The first was one of those words that’s still vaguely familiar from my Arts degree days — those spellbinding lectures on Jungian psychology at the base of the Tory Tower.  Somewhere in scrolling through the fanciful vocabulary of archetypes scrawled on the overhead projector film, the meaning of this term slipped out of my consciousness.  It’s “psychopomp.”  It doesn’t sound like a nice thing to be called but, as I now remember, it means a creature who serves as a guide to souls — newly deceased souls in particular but also the newly born or anyone unmoored.  As the PW review points out, my novel’s main characters are psychopomps.  I had never thought of them that way before but it’s certainly true.

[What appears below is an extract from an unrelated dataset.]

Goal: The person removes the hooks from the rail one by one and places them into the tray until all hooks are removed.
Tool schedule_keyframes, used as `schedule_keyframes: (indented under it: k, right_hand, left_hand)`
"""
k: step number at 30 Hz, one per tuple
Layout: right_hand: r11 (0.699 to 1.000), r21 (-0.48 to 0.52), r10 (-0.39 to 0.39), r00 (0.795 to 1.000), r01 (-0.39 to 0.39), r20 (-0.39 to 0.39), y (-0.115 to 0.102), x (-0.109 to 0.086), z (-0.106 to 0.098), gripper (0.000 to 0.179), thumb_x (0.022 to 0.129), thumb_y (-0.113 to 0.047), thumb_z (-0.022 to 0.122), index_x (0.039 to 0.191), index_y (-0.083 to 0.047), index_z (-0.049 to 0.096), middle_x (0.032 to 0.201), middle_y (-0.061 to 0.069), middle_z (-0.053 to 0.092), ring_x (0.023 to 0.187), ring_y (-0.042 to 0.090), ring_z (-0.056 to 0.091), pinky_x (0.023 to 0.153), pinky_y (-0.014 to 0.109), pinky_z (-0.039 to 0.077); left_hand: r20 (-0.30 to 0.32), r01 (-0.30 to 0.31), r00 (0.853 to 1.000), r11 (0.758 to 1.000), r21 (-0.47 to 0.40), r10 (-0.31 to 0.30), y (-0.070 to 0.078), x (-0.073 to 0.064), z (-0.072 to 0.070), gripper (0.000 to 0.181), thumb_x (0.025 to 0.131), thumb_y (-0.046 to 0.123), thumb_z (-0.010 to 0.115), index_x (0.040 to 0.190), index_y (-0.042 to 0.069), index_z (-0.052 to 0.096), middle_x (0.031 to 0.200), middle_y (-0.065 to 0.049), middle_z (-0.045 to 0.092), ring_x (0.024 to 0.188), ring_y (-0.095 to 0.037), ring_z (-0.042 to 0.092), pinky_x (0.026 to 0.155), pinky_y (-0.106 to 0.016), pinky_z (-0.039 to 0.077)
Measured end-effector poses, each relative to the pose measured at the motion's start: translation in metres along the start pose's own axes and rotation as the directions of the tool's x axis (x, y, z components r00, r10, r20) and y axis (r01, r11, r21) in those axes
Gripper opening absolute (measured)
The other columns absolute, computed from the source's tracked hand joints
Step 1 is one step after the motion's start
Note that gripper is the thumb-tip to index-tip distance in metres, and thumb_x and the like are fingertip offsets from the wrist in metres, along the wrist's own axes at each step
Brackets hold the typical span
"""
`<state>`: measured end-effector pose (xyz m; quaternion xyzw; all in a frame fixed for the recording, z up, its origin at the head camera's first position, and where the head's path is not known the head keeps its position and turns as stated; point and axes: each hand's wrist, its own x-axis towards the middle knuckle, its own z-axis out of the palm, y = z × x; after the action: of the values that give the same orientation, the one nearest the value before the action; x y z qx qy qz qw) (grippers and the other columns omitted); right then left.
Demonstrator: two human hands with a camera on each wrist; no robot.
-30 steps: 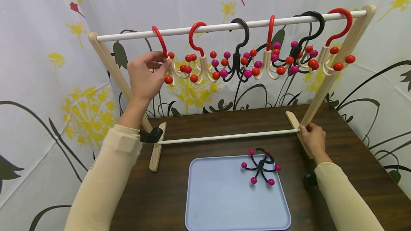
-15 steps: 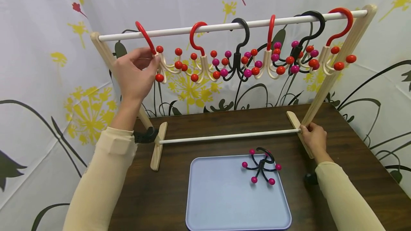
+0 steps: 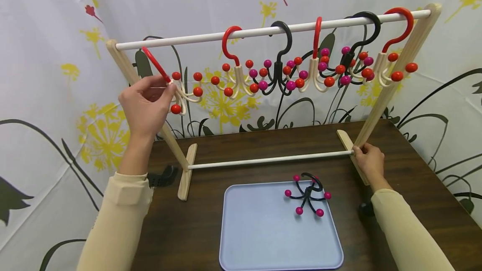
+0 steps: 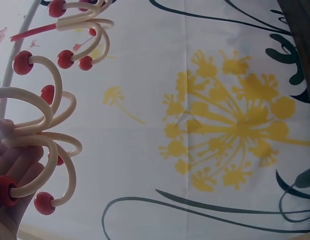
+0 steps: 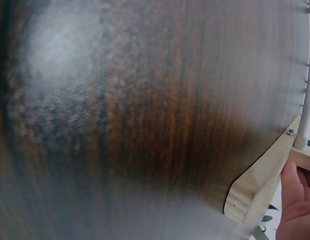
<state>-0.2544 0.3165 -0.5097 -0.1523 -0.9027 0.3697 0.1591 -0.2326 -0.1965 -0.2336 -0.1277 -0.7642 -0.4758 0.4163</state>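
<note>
My left hand (image 3: 144, 103) pinches a small octopus-style hanger (image 3: 157, 65) by its neck, just below the red hook. Its cream arms end in red balls, and the hook's tip sits below the rack's white top rail (image 3: 177, 41), apart from it. In the left wrist view, the held hanger's curved cream arms (image 4: 56, 155) spread out in front of the fingers. My right hand (image 3: 369, 160) grips the foot of the wooden rack's right post (image 3: 380, 95), where the lower white bar (image 3: 271, 160) joins. In the right wrist view, fingers (image 5: 292, 187) press against the wood.
Several hangers stay on the rail, among them a red-hooked one (image 3: 230, 49) and a black one (image 3: 278, 70). On the dark table (image 3: 165, 229), a blue-grey tray (image 3: 271, 237) carries a black hanger (image 3: 306, 193) with magenta balls. A patterned curtain (image 3: 45, 95) hangs behind.
My left hand has moved the red-hooked hanger leftward along the rail, then down and off it, so its hook is now below the rail. My right hand keeps its grip on the post.
</note>
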Motion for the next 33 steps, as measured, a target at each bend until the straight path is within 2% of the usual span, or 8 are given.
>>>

The second term I had to look up was completely new to me: mono no aware.  Though it’s tempting, don’t try to use an English or Latin vocabulary to decode it.  It’s a bit of Japanese philosophy and translates into something like “the pathos of things.”  The idea is that instead of the bittersweet knowledge that this world is transient making us morbid and jaded, it moves us to reverence our lives and experience them as poignant rather than mundane.  I’m no scholar of Japanese philosophy but I think it might be the opposite of the Western ennui that makes up so much of literary thought right now.  Whatever it is, I think I need to find my old, water-stained copy of The Tale of Genji and read it again.

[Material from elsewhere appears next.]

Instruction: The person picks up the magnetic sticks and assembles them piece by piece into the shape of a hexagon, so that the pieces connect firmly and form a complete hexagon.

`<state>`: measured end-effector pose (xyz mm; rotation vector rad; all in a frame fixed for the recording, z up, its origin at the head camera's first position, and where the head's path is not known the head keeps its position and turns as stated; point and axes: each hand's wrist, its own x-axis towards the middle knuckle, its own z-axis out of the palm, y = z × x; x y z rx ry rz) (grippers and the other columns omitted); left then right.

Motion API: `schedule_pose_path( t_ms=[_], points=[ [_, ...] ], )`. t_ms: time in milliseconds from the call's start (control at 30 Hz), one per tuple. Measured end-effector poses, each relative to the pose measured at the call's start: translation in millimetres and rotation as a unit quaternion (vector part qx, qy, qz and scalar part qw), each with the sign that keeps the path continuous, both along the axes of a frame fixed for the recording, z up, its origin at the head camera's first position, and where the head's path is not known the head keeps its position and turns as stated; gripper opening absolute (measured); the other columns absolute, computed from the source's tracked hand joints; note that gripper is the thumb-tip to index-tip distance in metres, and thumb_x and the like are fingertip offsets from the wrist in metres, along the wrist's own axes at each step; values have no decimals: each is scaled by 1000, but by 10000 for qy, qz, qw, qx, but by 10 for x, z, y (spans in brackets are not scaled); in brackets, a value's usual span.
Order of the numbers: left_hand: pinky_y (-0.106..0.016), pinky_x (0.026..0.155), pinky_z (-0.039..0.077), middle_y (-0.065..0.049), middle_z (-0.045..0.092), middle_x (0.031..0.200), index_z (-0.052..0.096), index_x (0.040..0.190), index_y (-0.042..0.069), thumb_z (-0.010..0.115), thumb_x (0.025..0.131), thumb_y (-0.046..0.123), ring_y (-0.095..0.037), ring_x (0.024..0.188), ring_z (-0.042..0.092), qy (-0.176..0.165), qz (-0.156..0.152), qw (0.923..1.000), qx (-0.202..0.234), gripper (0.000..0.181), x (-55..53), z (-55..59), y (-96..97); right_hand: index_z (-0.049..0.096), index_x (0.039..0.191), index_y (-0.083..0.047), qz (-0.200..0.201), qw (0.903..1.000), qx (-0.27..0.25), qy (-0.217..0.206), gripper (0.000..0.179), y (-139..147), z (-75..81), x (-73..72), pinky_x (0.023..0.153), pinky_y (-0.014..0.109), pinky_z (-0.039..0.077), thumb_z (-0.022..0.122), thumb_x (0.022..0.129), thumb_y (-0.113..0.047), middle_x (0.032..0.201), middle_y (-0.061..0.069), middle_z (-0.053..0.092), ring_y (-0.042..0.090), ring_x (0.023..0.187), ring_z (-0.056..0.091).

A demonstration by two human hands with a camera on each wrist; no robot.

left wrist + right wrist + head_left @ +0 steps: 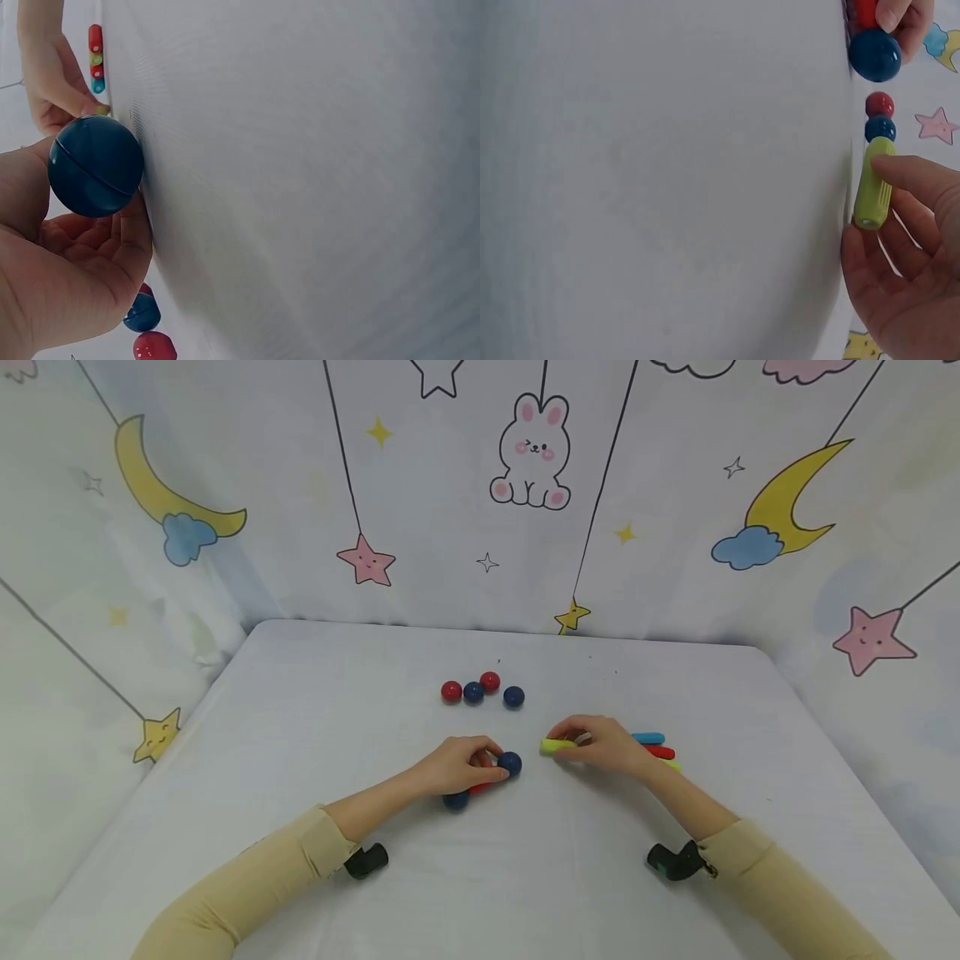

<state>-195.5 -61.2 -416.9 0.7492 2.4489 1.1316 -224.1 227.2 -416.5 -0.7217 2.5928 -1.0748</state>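
My left hand grips a short red rod just above the white table. A dark blue ball sits at the rod's right end, by the fingertips. Another dark blue ball shows at its lower left, partly under the hand. To the right, my right hand pinches a yellow-green rod between thumb and fingers. Its left tip points toward the blue ball, with a gap between them. The rod has ridged sides and a small pale spot on its near end, seen in the right wrist view.
Farther back on the table lie two red balls and two blue balls. Beside my right wrist are a blue rod, a red rod and another yellow-green rod, partly hidden by the arm. A patterned curtain hangs behind.
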Motion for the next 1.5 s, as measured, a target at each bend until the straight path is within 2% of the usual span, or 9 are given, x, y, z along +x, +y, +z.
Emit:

There’s a lot to love about being an artist.  That anyone would read my work is great.  That they would look up and from my work and have something to say about it is even better.  And having them teach me something I didn’t know about what I, myself, have written makes me want to fall on my face and cry — especially when it’s something true.  Sometimes, it’s wonderful to admit, “I didn’t know that was in there and I don’t know where it came from.”

I’m usually fairly pragmatic and cringe at the conceits and the headier romance of writer-life.  I don’t have much of a stomach for elitist memes and other silliness bent on making embarrassing overstatements about writing and writers.  But there is something genuinely sublime about art — even the quiet, tappity-tap, within sight of my laundry hamper art form of my own.  At its best, art is a miracle.  And we bow our heads, grateful and baffled that whatever it is that makes miracles would stoop to involve people like us.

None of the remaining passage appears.